India’s SDG 6 commitments – universal access to safe drinking water and sanitation by 2030 – require federal cooperation that the current architecture struggles to deliver.
UPSC Mains Analysis
GS Paper 2 – Federalism and inter-state relations / GS Paper 3 – Water resources and conservation
Key arguments:
- Entry 17 of the State List and Article 262 were framed for water abundance; they now constrain integrated response to water stress.
- Inter-State River Water Disputes Act, 1956 tribunals have failed the three-year adjudication target despite the 2019 amendment.
- The Mihir Shah Committee blueprint for an integrated National Water Commission addresses the surface-groundwater silo but remains unimplemented.

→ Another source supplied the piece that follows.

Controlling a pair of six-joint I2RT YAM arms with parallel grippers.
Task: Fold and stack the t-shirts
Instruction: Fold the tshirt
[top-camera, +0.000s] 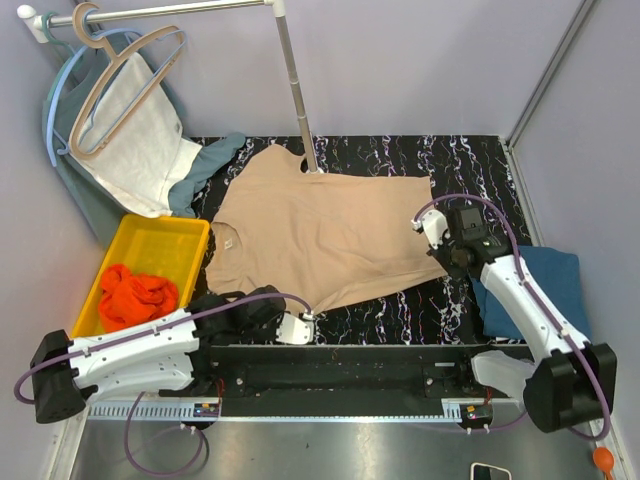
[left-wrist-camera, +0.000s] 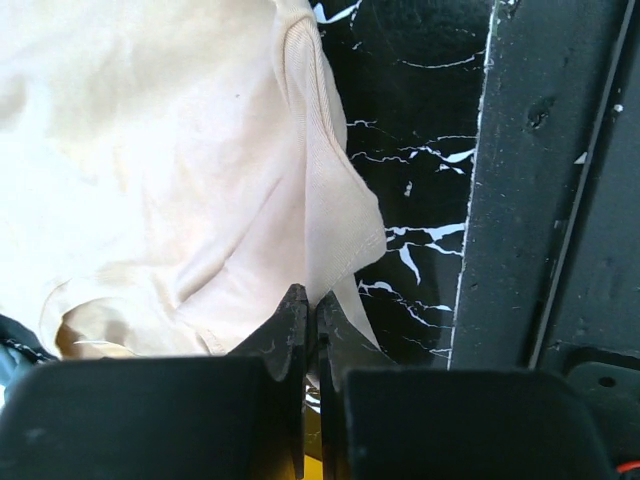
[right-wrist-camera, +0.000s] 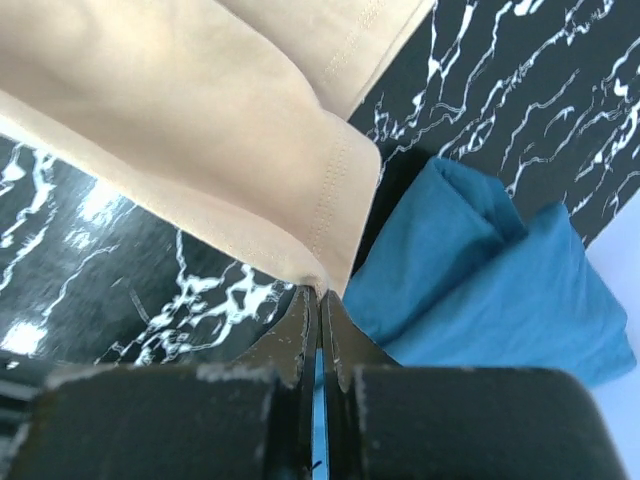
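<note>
**Both claws pinching the beige t-shirt on the worktop**

Your beige t-shirt (top-camera: 320, 235) lies spread across the middle of the black marbled worktop (top-camera: 470, 160). Its collar points toward the left side and its hem toward the right.

Your left claw (left-wrist-camera: 308, 305) sits at the shirt's near edge. Its fingers are pressed together and nip the cloth, and in the left wrist view a ridge of fabric rises straight to the tips.

Your right claw (right-wrist-camera: 320, 300) is at the shirt's right-hand corner. It is likewise squeezed tight on the stitched hem, which gathers into a point between its tips.

The dark teal-blue t-shirt (top-camera: 560, 275) lies bundled at the right edge of the worktop, partly under your right arm. In the right wrist view it sits just beside the pinched corner.

The orange-red t-shirt (top-camera: 135, 295) is crumpled in the yellow bin (top-camera: 150, 225) at the left, close to the beige shirt's collar.

At the back left, a white cloth (top-camera: 140, 140) hangs with a hanger (top-camera: 110, 90) on a metal rack. A dull grey-green garment (top-camera: 80, 195) hangs behind it. The rack's slanted pole (top-camera: 295, 80) comes down to the worktop by the far edge of the beige shirt.
</note>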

- Jal Shakti Mission, Atal Bhujal Yojana and Jal Jeevan Mission have improved last-mile delivery without resolving the upstream governance question.
Counterarguments:
- Moving water to the Concurrent List would impose central uniformity on a resource whose hydrology is intrinsically regional.
- States have constitutional and developmental reasons to protect Entry 17 – centralisation risks one-size-fits-all formulas unsuited to monsoon variability.
- The real bottleneck is implementation capacity at the basin level, not legislative competence at the Union level.
Keywords: Entry 17 State List, Article 262, Inter-State River Water Disputes Act 1956, National Water Policy 2012, Jal Shakti Mission 2019, Atal Bhujal Yojana, Composite Water Management Index NITI Aayog, Mihir Shah Committee, CWC, CGWB, Krishna-Cauvery-Mahanadi tribunals, SDG 6.
Editorial Insight
The Hindu’s view is that India does not have a water crisis as much as a water-governance crisis. The hydrology is challenging but manageable; the federal stalemate is not. River-basin organisations with statutory authority, participatory aquifer management at the panchayat level, and a National Water Framework Law negotiated in the spirit of cooperative federalism – rather than imposed by amendment – offer the only realistic path. The cost of doing nothing will be paid first by the poorest, in cities that ran out and farms that went fallow.